I don't know Hugh Hewitt's work well enough to know whether he is regularly dishonest to his blog's audience or just blinded by partisanship (or maybe posts without thinking it through, as bloggers--myself included--sometimes do). But his rant against the L.A. Times today cries out for a small fisking.

He convicts the Times of liberal bias in its coverage of Friday's hike in state vehicle fees, but all that his evidence shows me is that Hewitt is upset the paper hasn't joined a crusade against Gray Davis. Hewitt, on the other hand, leaves out key facts and distorts others.

He does makes a good point that the Times did not play the story on A1. I poked around and found that papers ranging from the San Francisco Chronicle to the Orange County Register did. I would have at least put a "refer" on the front page, sending readers to the story. But is the story buried in today's LAT? Hardly. It's above the fold in the California section of the main L.A. edition. The Times also had a defensible journalistic reason not to front the story on Saturday -- on Friday a big headline at the top of the California section and a detailed story by Evan Halper reported the fees would be tripled. So on Saturday it was old news to Times readers, not "the biggest story of the day," as Hewitt complains. (For the masses who aren't politics junkies, the train derailment in Commerce was a pretty big story.)

Hewitt also complains that the Times story refers to "vehicle license fees" instead of the "car tax." Well, so do most of the other papers, including his hometown Register -- after all, one is the official name we'll see on our new higher bills, the other is an anti-Davis Republican slogan. Weakest of all, Hewitt asserts that the Times story downplays Davis' role and the fact that Republicans plan to fight it. Here's the LAT lead, you decide:

SACRAMENTO — The Davis administration tripled the state vehicle license fee Friday, sending Republican legislators scrambling to mount legal challenges to stop the increase and ballot initiatives to abolish the tax altogether.

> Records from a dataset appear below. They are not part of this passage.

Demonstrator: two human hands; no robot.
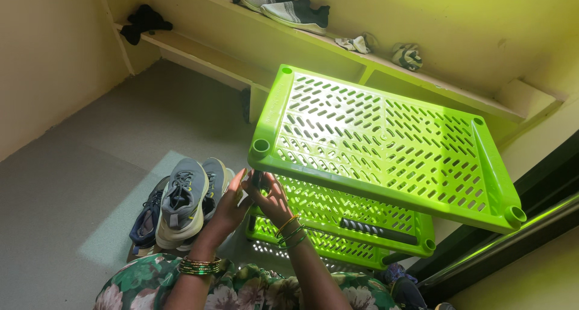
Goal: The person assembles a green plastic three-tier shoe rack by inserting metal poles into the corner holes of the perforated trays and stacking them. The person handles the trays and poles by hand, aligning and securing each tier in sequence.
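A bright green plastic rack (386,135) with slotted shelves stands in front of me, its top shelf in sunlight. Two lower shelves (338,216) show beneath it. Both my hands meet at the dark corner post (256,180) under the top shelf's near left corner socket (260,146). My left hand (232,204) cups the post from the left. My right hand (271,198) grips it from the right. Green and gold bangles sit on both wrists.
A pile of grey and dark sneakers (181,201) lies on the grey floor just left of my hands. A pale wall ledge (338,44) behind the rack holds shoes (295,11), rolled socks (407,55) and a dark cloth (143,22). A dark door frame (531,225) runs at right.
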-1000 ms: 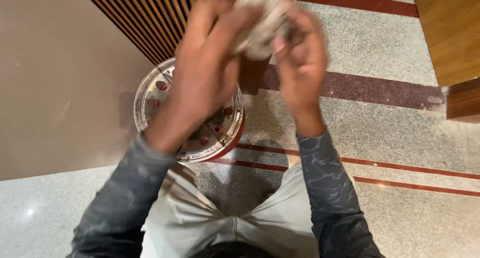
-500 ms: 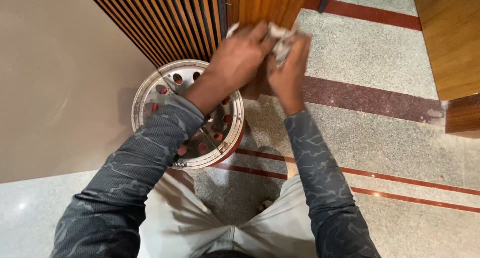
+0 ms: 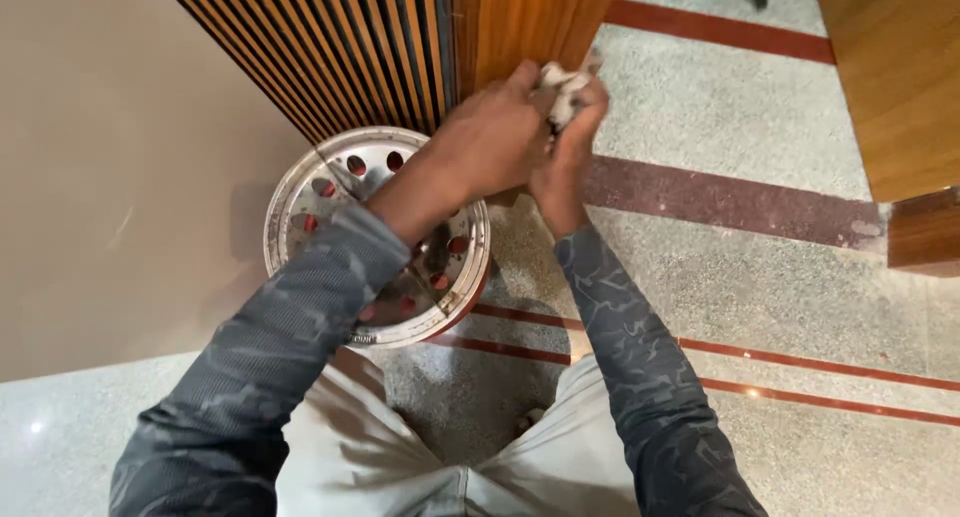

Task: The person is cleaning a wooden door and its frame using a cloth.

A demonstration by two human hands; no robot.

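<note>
My left hand (image 3: 495, 137) and my right hand (image 3: 568, 142) are pressed together around a crumpled whitish-grey wad of paper or cloth (image 3: 562, 85), of which only the top pokes out between the fingers. Both hands hover just right of a round metal bin lid (image 3: 300, 192) with red-backed holes, which stands on the floor below my left forearm. Both arms wear dark grey patterned sleeves.
A slatted dark wooden panel (image 3: 330, 37) and a plain wooden panel (image 3: 530, 17) rise behind the bin. A beige wall (image 3: 110, 157) lies to the left. The speckled stone floor (image 3: 760, 277) with red stripes spreads right; more wooden furniture (image 3: 890, 77) stands at the right edge.
My hands have dropped from close to the camera down beside the bin, squeezing the wad into a smaller, tighter ball.
</note>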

The next graf gives the basics -- the hike kicks in Oct. 1 and will cost the average car owner $158 a year -- then there's two grafs on driver anger about the higher fees, and a graf quoting Davis on why he wanted the increase. Not exactly hiding the controversy.

Hewitt calls it "a study in partisan hackery." Hmm...one's tempted to quip that Hugh should know all about such things. Actually, I've found he's usually pretty upfront about being a 24/7 Republican voice. Unfortunately, I'll be more skeptical from now on of media observations signed by Mr. Hewitt, knowing that they're probably something else in disguise.